The Operator Carries Its Binding Power
An expression parser has to answer a local custody dispute.
In:
a + b * c
the operand b is between + and *. Does it belong to the addition on the
left, or to the multiplication on the right?
Humans answer with a precedence convention. A common recursive descent parser answers by building a tower of functions:
expression -> term
term -> factor (("+" | "-") factor)*
factor -> power (("*" | "/") power)*
power -> unary ("^" power)?
unary -> "-" unary | primary
primary -> number | name | "(" expression ")"
That works. It is also a little embarrassing. The grammar becomes a staircase whose shape is mostly determined by an operator table.

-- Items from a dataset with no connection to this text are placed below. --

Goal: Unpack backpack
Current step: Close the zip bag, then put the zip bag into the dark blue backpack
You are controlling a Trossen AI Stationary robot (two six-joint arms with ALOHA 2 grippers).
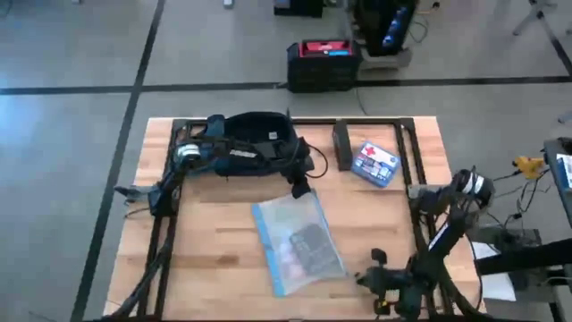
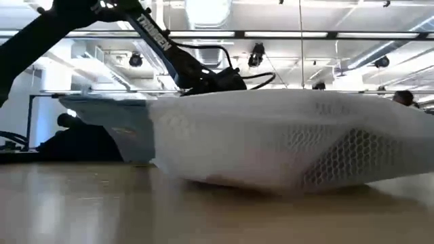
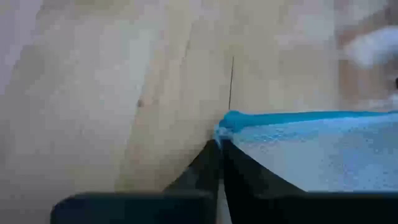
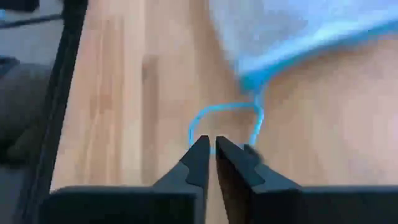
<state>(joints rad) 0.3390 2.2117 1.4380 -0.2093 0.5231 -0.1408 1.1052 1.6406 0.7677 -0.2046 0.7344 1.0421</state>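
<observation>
The dark navy backpack lies at the table's far side, left of centre. In front of it a clear pouch with blue edging lies flat on the wood, a dark item inside; in the low view the pouch fills the foreground. My left gripper reaches past the backpack and is shut on the pouch's far corner. My right gripper hovers near the table's near right edge, shut, with the pouch's thin blue cord loop lying just beyond its fingertips. My left gripper pinches the pouch's blue-edged corner between its two fingertips. The fingers slant down at it from the table's far left. The rest of the pouch lies on the table.
A small blue-white box and a short dark bar lie at the far right of the table. Black frame rails run along the table's sides. A black case with a red top stands on the floor beyond.
</observation>
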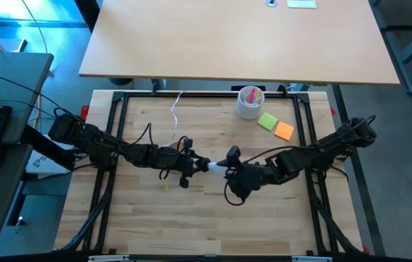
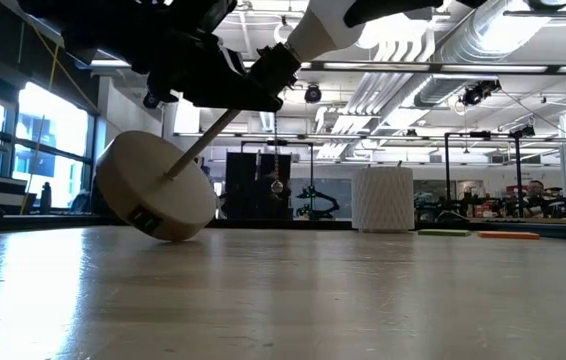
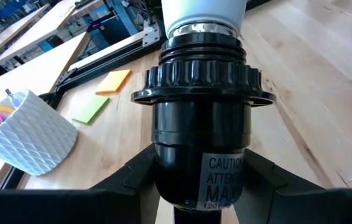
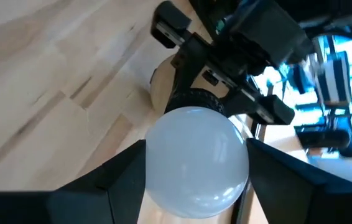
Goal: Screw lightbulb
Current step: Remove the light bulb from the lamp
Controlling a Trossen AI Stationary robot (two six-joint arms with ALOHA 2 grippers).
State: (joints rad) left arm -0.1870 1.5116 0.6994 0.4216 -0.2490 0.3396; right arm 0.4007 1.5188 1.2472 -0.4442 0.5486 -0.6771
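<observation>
Your left tool (image 3: 198,205) clamps the black ribbed lamp socket (image 3: 198,118), steadying it while your right tool (image 4: 194,180) grips the round white lightbulb (image 4: 196,163) to turn it in.

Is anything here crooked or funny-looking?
Yes: the round wooden lamp base is tipped up on its edge on the table, not flat, because the left gripper holds the black socket tilted.
</observation>
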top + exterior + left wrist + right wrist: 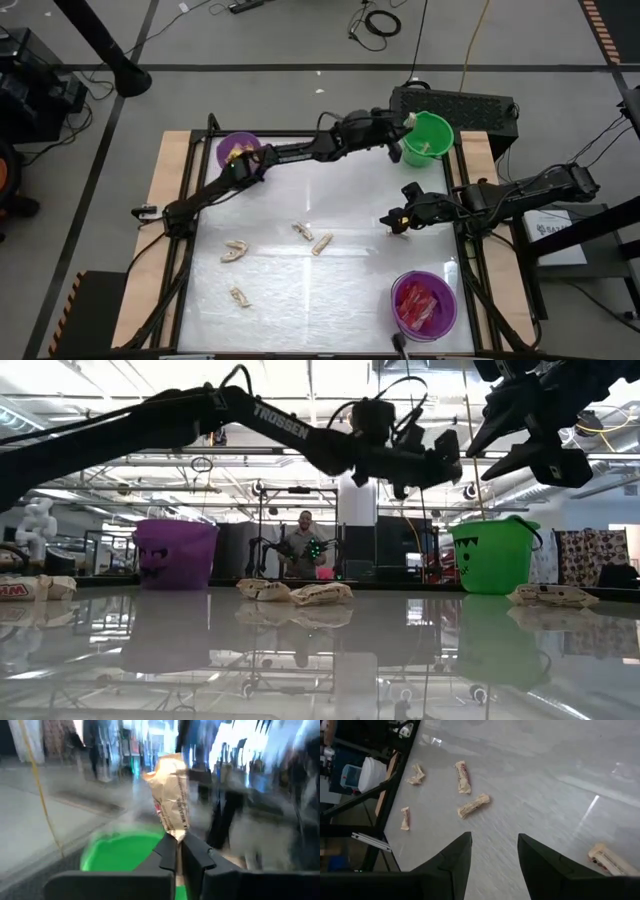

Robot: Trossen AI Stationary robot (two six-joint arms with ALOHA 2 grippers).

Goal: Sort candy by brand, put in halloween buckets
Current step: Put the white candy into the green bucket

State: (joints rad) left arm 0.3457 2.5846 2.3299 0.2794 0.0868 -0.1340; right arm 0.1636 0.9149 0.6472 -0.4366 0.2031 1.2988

Pratt’s 1973 top-down operator precedence parser takes the table seriously.1 Instead of writing one parser function per precedence level, it asks each token two questions:
nud: what do you mean when you start an expression?
led: what do you mean when an expression is already on your left?
The token - can answer both. As a nud, it is unary negation. As a led, it
is binary subtraction. The token ( can start a grouped expression, and in a
larger language it might also extend an expression as a function call.
Then one loop does most of the work.
function expression(rbp) {
const t = advance();
let left = nud(t);
while (rbp < lbp(peek())) {
const op = advance();
left = led(op, left);
}
return left;
}
Here rbp is the right binding power requested by the caller, and lbp is the
left binding power of the next token. Pratt’s original paper describes this
state machine in terms of null and left denotations, and makes the binding-power
comparison the point where the parser decides whether to keep extending the
current expression or return to its caller.2 Crockford’s
JavaScript presentation uses the same compact expression(rbp) shape and helped
make the technique visible to modern JavaScript readers.3
The parser is small because the hard question is not hidden. It is right there:
should the next token bind tighter than the caller's rbp?
Associativity Is A One-Number Difference
Suppose + has left binding power 10, * has 20, and ^ has 30.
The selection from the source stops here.